In this new order that emerged, the Indus Valley Civilisation acquired a unique significance, for this was not as “Hindu” as some of the other historical sites and buildings in the country. At the time of the Indus Valley Civilisation, Brahminism, popularly associated with Hinduism, had still not emerged. There is, in fact, a popular theory, rejected by several experts of the Indus Valley Civilisation, that its cities were destroyed by the Aryans of Central Asia, who eventually laid the foundation of Brahminism. Harappa and Mohenjo-Daro were, therefore, not “Hindu” cities.

Divorced from their Hindu influence, these cities became acceptable. Their archaeological digging continued while the museum at these sites remained open. In 1996, Aitzaz Ahsan, a Pakistan Peoples Party senator, wrote a book, The Indus Saga and the Making of Pakistan, in which the implication is that the Indus Valley Civilisation was always separate from the Gangetic Valley Civilisation that was to emerge in North India later – thus, in a way, Pakistan was always destined to be separate from India. The most recent appropriation of this history was in 2014 when Pakistan Peoples Party chairman Bilawal Bhutto decided to use Mohenjo-Daro as the site of the Sindh Festival, a cultural event.

In 2014, Bilawal Bhutto used the historical Mohenjo-Daro site as the venue for the Sindh Festival. (Credit: AFP)

The message is clear: Pakistan’s pre-Islamic history is acceptable as long as it is separated from its Hindu influence.

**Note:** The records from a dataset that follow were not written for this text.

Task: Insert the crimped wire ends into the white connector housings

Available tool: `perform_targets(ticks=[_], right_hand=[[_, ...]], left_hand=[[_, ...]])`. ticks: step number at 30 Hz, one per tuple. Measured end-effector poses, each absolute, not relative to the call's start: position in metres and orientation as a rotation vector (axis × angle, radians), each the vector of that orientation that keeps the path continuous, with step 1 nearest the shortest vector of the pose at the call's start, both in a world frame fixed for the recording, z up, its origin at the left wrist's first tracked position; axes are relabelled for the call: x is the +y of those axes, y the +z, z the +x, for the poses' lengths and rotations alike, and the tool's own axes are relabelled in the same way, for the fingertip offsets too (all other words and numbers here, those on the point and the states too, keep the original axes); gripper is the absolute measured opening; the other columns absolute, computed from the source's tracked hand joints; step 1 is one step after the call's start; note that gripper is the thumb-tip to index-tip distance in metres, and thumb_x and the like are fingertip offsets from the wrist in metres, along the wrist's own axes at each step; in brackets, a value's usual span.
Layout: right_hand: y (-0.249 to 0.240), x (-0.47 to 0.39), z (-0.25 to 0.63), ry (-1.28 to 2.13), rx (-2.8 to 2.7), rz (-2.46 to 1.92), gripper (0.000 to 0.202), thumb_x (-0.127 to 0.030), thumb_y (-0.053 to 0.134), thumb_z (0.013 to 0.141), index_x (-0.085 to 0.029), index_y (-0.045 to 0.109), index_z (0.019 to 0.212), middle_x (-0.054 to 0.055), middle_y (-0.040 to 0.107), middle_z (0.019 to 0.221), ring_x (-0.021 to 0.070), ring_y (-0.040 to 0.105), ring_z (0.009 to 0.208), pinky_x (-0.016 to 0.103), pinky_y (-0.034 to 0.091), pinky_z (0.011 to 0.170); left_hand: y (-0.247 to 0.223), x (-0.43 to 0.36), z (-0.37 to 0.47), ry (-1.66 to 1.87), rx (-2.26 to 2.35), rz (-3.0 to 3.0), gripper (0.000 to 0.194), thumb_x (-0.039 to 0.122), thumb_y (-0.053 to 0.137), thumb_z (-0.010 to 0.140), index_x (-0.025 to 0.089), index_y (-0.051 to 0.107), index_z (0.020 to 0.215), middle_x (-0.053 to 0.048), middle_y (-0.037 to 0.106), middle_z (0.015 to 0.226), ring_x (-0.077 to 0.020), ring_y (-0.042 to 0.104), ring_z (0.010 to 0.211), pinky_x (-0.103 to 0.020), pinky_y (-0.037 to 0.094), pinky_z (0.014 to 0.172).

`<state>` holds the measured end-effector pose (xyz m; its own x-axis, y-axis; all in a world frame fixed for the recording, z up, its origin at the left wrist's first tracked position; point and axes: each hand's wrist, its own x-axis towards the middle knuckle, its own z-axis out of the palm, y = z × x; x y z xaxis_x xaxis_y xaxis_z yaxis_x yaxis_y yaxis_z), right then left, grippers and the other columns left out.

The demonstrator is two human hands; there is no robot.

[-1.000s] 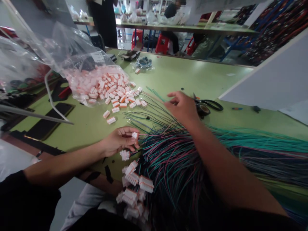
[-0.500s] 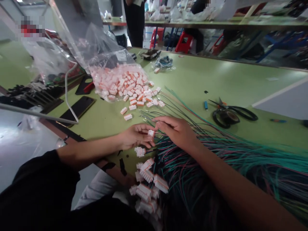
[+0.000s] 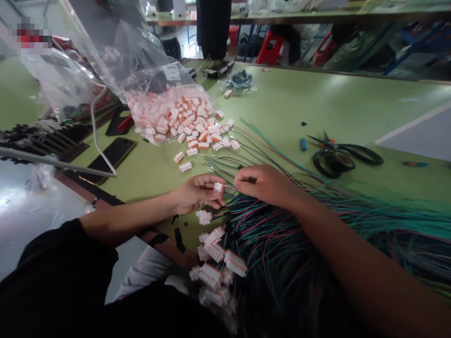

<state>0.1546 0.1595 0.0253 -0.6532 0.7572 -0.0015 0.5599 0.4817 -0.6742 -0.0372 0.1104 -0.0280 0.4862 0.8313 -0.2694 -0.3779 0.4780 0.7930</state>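
Between the thumb and fingers of my left hand (image 3: 197,193) is a small white and orange connector housing (image 3: 219,188), with wires running from its right side. My right hand (image 3: 262,185) is closed in a pinch just right of the connector, over the wires; what its fingertips hold, if anything, is hidden. Beneath and beyond it spreads a thick bundle of green, pink and dark wires (image 3: 338,218). Loose wire ends (image 3: 211,163) lie just past my hands. Nearer my body sits a pile of wired connectors (image 3: 213,277), with one wired connector (image 3: 203,217) closer to my left hand.
A clear plastic bag (image 3: 151,103) spills many loose connectors (image 3: 197,117) onto the green table (image 3: 317,101). Black scissors (image 3: 359,152) and a roll of black tape (image 3: 340,162) lie at right. A phone (image 3: 111,157) rests under a bent grey rod (image 3: 94,126) at left.
My right hand has drawn slightly right, away from the connector, and its fingers have curled into a pinch. My left hand still holds the connector. The view has tilted slightly.
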Motion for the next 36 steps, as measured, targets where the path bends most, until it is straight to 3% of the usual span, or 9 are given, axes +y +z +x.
perform_targets(ticks=[13,36], right_hand=[[0.026,0.156,0.150,0.856,-2.463,-1.153,0.016,-0.025,0.048,0.066,-0.018,0.054,0.053,-0.004,0.047,0.046,0.0077,0.039,0.048,0.023,0.029,0.052],[0.016,0.147,0.141,0.849,-2.405,-1.081,0.014,-0.023,0.046,0.069,-0.017,0.055,0.059,-0.002,0.051,0.055,0.0082,0.041,0.053,0.023,0.030,0.055]], left_hand=[[-0.028,0.109,-0.036,0.848,0.748,0.759,0.029,0.006,0.069,0.064,0.016,0.059,0.089,0.003,0.065,0.068,-0.0099,0.065,0.064,-0.022,0.053,0.063],[-0.028,0.103,-0.032,0.922,0.809,0.865,0.027,0.009,0.072,0.059,0.015,0.060,0.083,0.003,0.066,0.062,-0.0114,0.066,0.060,-0.021,0.052,0.055]])
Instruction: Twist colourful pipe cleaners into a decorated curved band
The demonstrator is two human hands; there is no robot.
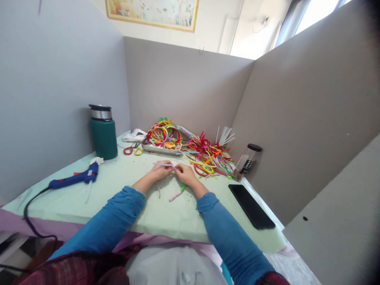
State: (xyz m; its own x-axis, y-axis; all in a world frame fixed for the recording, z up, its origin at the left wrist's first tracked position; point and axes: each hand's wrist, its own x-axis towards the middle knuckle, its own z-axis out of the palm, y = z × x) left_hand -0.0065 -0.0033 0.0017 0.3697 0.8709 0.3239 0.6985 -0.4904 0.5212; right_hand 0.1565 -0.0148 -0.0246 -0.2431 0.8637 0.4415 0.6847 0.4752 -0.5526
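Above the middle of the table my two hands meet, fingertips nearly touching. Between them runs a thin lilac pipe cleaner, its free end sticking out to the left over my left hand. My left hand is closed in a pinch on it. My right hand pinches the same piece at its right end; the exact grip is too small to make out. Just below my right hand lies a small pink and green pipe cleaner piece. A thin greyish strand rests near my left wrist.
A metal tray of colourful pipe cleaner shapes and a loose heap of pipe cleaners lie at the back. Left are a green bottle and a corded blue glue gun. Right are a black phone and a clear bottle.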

This message can also be clearly seen in the Taxila region, where dozens of ancient Buddhist sites are well maintained and open to visitors. What is, however, missing from the boards that contain the histories of these sites is how they were once “Hindu” sites before they were appropriated. The situation of Sikh historical sites has improved with several gurdwaras renovated in recent years. Compare this to the Katas Raj, an ancient Hindu temple in the heart of Chakwal in Punjab province, constructed around a sacred pond believed to have been created from a tear drop of Shiva. The sacred pond has dried up several times. In November, the Supreme Court of Pakistan took suo moto action to inquire about the drying pond.

With Imran Khan, sworn in as Pakistan’s 22nd prime minister, promising a “New Pakistan”, there is much expectation that the state will undergo a massive transformation. However, would a transformation be experienced in this context? Would the state under its new prime minister become secure enough to acknowledge its Hindu past and the Indus Valley Civilisation without using it as a political tool to separate from “Hindu” India?